Jean Todt: „F1 nie potrzebuje dużych zmian”

Jean Todt mówił o obecnej sytuacji w F1. Prezydent FIA przyznaje, że należy wprowadzić zmiany, ale nie mogą one zmieniać oblicza dyscypliny.

opublikowany 25/06/2015 à 15:25

Dupuis

0 Zobacz komentarze)

Jean Todt: „F1 nie potrzebuje dużych zmian”

Kryzys, który F1 wstrząsa padokiem. Jean Todt wypowiadał się na ten temat dzień po testach na czerwony Byk Pierścień (Austria). Jeśli prezydent FIA ma świadomość, że dyscyplina musi ewoluować, aby nadal przyciągać publiczność, martwi się możliwymi wstrząsami, które mogą wyniknąć ze zbyt pochopnej decyzji.

„Na pytanie, czy F1 może być lepsza, odpowiedź brzmi „tak”. Każdego ranka musisz wstawać i zadawać sobie pytanie, jak działać lepiej.”– oznajmił były szef zespołu ds Stabilny Ferrari. « Nie sądzę, że grozi nam rak, ale raczej migrena i musimy znaleźć odpowiednie lekarstwo, aby to wyleczyć. Nie potrzebujemy wielkich zmian, ale będę musiał się w to zaangażować, jeśli to zrobimy…”

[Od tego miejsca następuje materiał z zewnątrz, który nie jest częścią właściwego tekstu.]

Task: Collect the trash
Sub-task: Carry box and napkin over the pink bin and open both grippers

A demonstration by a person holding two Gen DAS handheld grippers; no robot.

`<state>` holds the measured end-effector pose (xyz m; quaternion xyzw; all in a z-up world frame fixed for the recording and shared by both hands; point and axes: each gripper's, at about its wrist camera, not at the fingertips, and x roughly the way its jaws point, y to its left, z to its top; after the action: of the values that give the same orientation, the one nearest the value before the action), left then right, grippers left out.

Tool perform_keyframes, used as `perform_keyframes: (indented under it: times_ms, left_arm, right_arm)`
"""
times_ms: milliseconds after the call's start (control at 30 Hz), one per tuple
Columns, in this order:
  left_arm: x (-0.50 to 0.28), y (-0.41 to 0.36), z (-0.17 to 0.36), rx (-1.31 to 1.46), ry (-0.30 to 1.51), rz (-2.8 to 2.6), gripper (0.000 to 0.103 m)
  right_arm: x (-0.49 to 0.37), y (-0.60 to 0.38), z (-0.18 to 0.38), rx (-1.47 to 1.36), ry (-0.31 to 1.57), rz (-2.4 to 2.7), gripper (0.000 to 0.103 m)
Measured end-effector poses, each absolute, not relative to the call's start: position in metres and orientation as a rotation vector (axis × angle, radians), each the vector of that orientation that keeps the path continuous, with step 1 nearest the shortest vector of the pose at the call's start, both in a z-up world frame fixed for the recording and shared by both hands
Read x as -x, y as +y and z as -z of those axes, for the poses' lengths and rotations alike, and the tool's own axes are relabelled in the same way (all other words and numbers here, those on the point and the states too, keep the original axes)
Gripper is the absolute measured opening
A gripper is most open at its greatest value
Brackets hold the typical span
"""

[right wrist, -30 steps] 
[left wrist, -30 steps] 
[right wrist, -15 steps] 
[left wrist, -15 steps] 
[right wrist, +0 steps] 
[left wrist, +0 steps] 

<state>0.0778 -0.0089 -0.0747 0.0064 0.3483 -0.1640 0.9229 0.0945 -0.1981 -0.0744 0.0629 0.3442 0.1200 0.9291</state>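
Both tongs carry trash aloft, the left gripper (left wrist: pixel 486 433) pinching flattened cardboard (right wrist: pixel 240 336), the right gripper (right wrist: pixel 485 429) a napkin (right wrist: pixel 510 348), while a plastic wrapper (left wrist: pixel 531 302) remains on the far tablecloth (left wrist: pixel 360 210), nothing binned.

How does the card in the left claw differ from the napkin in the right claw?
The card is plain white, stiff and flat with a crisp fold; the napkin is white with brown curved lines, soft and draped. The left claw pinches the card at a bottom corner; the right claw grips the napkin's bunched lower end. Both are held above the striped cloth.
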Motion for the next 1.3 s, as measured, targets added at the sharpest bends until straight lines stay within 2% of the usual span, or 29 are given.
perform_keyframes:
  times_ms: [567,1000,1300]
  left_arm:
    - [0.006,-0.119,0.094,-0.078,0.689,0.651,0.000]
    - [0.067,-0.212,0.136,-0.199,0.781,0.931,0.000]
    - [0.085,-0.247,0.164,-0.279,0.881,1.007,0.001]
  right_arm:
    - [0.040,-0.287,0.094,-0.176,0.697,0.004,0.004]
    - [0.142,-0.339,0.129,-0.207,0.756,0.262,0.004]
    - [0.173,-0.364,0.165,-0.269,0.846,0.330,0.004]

Jean Todt szczególnie opowiada się za obniżeniem kosztów zespołów klientów. „Zgadzam się, że silniki są za drogie. Biorę na siebie odpowiedzialność za to, że prawdopodobnie nie zapewniono limitu wydatków na tym poziomie »– dodał Francuz. „Lepiej późno niż wcale, ale o ten teren zadbamy. Nie bardzo wierzę w kontrolę kosztów. Nie będę przeciwny, jeśli znajdziemy rozwiązanie zapewniające ich monitorowanie, ale prawie nikt nie jest za takim rozwiązaniem. »

Prezydent FIA również ubolewa nad pomnożeniem pesymistyczne komentarze na temat przyszłości dyscypliny. „Mogłoby to zniechęcić fanów i partnerów finansowych… Zniechęciłoby to także potencjalne nowe zespoły, a brak harmonii spowodowałby, że ponownie rozważyłyby inwestycję”, ostrzegł.